- Directed by: André Hunebelle
- Written by: Jacques Lancien Jean Lambertie Arlette Reinerg
- Produced by: Lucien Masson René Thévenet
- Starring: Marie-Hélène Arnaud Christine Carère Estella Blain Gaby Morlay Henri Guisol
- Cinematography: Paul Cotteret
- Edited by: Jean Feyte
- Music by: Jean Marion
- Production companies: Sirius Films Contact Organisation
- Distributed by: Sirius Films
- Release date: May 3, 1957 (France);
- Running time: 88 minutes
- Country: France
- Language: French

= Les Collégiennes =

1957 film by André Hunebelle

Les Collégiennes (The Twilight Girls) is a 1957 comedy-drama directed by André Hunebelle and starring Marie-Hélène Arnaud, Christine Carère and Estella Blain.
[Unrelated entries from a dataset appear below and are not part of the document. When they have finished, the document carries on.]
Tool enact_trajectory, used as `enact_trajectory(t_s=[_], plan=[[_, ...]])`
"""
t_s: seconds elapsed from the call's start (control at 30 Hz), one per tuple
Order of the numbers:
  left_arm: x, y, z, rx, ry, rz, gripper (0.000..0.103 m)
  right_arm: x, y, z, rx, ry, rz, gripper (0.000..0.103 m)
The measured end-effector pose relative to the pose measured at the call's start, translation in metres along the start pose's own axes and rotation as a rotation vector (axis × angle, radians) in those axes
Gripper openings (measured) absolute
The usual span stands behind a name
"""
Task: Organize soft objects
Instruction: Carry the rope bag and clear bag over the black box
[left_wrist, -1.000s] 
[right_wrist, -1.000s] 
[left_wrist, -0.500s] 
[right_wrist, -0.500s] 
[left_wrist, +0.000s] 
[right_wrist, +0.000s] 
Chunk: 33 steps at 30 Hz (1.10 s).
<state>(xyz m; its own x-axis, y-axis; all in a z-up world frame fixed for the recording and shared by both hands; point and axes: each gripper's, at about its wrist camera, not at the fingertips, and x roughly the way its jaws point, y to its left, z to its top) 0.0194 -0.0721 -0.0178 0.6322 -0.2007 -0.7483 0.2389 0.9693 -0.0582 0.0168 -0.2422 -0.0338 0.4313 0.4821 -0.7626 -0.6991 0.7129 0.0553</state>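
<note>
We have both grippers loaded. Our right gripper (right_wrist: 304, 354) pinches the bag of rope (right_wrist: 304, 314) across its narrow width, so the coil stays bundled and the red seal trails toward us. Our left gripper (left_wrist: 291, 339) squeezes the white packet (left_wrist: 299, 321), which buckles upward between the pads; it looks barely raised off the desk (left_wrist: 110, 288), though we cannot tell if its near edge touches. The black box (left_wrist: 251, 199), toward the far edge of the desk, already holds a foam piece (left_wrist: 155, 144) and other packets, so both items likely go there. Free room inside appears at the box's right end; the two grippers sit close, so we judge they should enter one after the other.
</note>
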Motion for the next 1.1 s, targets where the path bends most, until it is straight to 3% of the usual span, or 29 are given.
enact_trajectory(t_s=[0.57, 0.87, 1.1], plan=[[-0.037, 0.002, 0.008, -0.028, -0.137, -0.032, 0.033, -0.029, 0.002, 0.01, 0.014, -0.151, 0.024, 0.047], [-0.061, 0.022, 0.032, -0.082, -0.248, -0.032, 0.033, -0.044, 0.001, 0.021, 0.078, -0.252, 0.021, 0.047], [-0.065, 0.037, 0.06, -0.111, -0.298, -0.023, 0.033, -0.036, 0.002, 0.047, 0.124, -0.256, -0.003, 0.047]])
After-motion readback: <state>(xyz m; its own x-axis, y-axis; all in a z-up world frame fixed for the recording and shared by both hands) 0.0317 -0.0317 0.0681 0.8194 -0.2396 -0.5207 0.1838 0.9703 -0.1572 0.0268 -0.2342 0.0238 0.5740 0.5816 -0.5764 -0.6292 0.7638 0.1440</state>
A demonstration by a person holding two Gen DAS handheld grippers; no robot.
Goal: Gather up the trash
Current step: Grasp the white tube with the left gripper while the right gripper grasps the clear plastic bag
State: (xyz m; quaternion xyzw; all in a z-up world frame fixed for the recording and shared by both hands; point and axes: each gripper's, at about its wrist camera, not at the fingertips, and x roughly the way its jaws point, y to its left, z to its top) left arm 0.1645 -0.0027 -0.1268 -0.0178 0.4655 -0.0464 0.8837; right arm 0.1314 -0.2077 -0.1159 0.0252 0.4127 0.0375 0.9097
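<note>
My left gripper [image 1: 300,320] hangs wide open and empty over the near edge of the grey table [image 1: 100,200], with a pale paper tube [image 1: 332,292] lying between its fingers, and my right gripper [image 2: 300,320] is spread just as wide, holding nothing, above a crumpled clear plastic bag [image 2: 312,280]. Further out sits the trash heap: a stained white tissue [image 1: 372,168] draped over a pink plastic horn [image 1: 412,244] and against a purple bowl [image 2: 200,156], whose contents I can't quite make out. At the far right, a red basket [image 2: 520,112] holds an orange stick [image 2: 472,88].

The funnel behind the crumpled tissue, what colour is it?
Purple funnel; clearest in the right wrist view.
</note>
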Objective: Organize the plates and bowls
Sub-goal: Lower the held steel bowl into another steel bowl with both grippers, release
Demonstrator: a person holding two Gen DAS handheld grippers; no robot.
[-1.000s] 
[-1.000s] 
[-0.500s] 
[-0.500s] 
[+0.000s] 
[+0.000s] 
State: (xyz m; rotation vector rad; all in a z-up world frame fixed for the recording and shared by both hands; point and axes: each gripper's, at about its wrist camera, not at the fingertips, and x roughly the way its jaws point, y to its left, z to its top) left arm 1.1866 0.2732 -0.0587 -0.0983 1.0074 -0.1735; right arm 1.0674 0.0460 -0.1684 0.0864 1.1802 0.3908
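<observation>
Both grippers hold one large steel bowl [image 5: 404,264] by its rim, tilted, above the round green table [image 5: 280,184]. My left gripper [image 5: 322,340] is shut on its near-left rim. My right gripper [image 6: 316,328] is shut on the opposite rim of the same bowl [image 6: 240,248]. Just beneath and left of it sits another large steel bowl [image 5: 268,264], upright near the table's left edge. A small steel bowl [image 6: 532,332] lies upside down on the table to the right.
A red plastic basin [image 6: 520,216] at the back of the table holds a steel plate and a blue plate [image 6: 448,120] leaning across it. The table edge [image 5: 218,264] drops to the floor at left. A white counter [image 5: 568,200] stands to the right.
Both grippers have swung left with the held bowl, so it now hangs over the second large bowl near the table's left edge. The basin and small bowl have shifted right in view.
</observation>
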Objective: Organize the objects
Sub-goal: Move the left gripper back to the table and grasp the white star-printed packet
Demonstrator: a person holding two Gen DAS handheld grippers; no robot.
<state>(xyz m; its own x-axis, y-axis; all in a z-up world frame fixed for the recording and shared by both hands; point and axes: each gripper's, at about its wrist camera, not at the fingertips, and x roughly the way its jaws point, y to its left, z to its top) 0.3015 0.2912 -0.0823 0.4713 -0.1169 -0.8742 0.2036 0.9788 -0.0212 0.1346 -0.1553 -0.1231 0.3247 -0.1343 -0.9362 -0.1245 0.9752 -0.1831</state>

It is the film debut of Catherine Deneuve (credited as Catherine Dorléac).

== Cast ==

- Marie-Hélène Arnaud as Catherine Royer
- Christine Carère as Monique
- Estella Blain as Martha
- Gaby Morlay as Madame Ancelin
- Henri Guisol as Christian Brenner
- Véronique Verlhac as Solange
- Agnès Laurent as Anne-Marie
- Paul Guers as Gilles Mareuil
- Sophie Daumier as Nicole
- Jacqueline Corot as Sophie
- Anna Gaylor as Geneviève
- Anita Treyens as Betty
- Sylvie Dorléac as Adélaïde
- Madeleine Barbulée as Madame Letellier
- Made Siamé as Supervisor of the Girls
- Elga Andersen as Hélène
- Fernand Fabre as Doctor
- Catherine Deneuve as Schoolgirl
- Gérard Barray as Television Journalist
- Yvonne Monlaur as Older Girl
- Georgina Spelvin as Topless Girl #2 (US Insert, Uncredited)
- Louisa Colpeyn
- Marcelle Hainia

== Release ==
The film was released in France in 1957 by Sirius Films and in America in 1961 by Audubon Films, for which the film was dubbed and re-edited and additional footage added by Radley Metzger, making the film more explicit.